### What needs to be done
The word "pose" marks the lines you need; copy each of them from the data.

━━━━━━━━━━━━━━━━━━━━

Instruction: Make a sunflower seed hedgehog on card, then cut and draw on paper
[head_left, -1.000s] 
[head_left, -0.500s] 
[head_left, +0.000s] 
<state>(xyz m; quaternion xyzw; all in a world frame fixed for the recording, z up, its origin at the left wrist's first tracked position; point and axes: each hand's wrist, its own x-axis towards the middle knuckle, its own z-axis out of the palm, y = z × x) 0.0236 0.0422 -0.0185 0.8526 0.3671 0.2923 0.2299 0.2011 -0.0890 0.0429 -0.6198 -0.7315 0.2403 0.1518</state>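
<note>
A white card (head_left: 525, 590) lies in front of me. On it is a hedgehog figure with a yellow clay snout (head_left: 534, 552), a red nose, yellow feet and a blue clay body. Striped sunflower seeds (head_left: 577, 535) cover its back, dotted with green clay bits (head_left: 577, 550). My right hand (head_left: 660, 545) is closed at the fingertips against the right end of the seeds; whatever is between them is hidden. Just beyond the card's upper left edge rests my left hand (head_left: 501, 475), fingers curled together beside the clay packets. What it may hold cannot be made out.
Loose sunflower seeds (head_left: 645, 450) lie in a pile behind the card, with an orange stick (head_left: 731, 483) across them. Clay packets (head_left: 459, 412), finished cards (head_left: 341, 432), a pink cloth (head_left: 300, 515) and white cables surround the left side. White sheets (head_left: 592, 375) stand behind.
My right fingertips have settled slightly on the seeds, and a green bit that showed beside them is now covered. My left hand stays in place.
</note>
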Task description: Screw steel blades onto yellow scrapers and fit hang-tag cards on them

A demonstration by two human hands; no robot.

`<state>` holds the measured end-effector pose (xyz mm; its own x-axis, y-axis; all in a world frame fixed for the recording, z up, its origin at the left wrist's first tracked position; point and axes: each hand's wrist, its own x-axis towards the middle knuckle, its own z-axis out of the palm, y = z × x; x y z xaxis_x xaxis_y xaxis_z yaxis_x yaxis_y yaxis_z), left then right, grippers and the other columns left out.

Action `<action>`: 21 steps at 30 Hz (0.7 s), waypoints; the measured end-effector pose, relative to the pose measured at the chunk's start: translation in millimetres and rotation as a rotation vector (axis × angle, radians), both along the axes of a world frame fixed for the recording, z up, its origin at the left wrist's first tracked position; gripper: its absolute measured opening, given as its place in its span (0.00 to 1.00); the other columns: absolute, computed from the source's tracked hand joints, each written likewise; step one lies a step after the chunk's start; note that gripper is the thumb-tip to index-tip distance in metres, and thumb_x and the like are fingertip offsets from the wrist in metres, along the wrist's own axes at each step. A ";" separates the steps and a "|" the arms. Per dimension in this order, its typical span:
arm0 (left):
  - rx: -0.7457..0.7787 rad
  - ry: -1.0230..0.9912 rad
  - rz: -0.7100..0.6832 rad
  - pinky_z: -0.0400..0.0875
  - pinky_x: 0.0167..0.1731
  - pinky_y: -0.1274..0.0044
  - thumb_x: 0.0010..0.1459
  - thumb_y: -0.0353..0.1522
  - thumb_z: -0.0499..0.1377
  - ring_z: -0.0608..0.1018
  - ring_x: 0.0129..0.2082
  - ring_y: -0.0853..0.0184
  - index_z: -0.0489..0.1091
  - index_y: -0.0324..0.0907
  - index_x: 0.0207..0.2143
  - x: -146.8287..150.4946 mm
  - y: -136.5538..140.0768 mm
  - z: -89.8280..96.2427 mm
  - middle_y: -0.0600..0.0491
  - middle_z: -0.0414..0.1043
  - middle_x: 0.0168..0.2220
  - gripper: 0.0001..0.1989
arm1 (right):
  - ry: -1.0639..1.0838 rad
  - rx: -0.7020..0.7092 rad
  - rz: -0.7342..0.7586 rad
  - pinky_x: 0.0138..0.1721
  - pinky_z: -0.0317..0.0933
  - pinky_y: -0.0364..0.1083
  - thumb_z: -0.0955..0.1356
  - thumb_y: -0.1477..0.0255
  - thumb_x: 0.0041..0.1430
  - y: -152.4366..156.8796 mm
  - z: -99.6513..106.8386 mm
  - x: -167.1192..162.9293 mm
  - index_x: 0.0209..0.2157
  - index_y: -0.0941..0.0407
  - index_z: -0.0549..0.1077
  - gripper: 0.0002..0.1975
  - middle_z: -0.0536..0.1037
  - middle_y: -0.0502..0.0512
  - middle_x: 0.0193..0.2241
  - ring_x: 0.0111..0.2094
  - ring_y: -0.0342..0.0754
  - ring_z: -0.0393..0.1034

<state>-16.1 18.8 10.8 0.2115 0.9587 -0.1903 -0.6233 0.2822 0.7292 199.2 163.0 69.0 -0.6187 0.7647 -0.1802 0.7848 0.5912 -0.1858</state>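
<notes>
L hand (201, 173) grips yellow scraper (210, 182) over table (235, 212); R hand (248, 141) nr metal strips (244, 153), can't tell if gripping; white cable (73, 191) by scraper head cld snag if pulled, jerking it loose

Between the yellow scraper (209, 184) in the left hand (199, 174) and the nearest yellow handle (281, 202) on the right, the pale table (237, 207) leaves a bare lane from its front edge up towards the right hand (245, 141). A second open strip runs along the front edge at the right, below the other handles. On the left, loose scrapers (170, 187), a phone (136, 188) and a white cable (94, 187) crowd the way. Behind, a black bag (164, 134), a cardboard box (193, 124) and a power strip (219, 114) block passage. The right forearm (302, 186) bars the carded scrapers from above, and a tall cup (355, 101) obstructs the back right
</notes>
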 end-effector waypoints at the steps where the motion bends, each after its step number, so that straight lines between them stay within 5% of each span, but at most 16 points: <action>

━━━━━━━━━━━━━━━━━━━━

### Written response
`<state>` holds the measured end-effector pose (xyz mm; its own x-axis, y-axis; all in a world frame fixed for the recording, z up, its origin at the left wrist's first tracked position; point and axes: each hand's wrist, its own x-axis towards the middle knuckle, its own z-axis out of the palm, y = z × x; x y z xaxis_x xaxis_y xaxis_z yaxis_x yaxis_y yaxis_z), left then right, grippers and the other columns left out.
Action `<action>`: 21 steps at 30 Hz (0.7 s), waypoints; the measured end-effector pose, relative to the pose measured at the chunk's start: translation in millimetres and rotation as a rotation vector (axis × angle, radians), both along the axes of a world frame fixed for the recording, z up, its origin at the left wrist's first tracked position; gripper: its absolute measured opening, given as its place in its span (0.00 to 1.00); the other columns: absolute, computed from the source's tracked hand joints, each written likewise; step one lies a step after the chunk's start; note that gripper is the thumb-tip to index-tip distance in metres, and thumb_x and the like are fingertip offsets from the wrist in metres, along the wrist's own axes at each step. A ";" separates the steps and a "|" the arms. Per dimension in this order, its typical span:

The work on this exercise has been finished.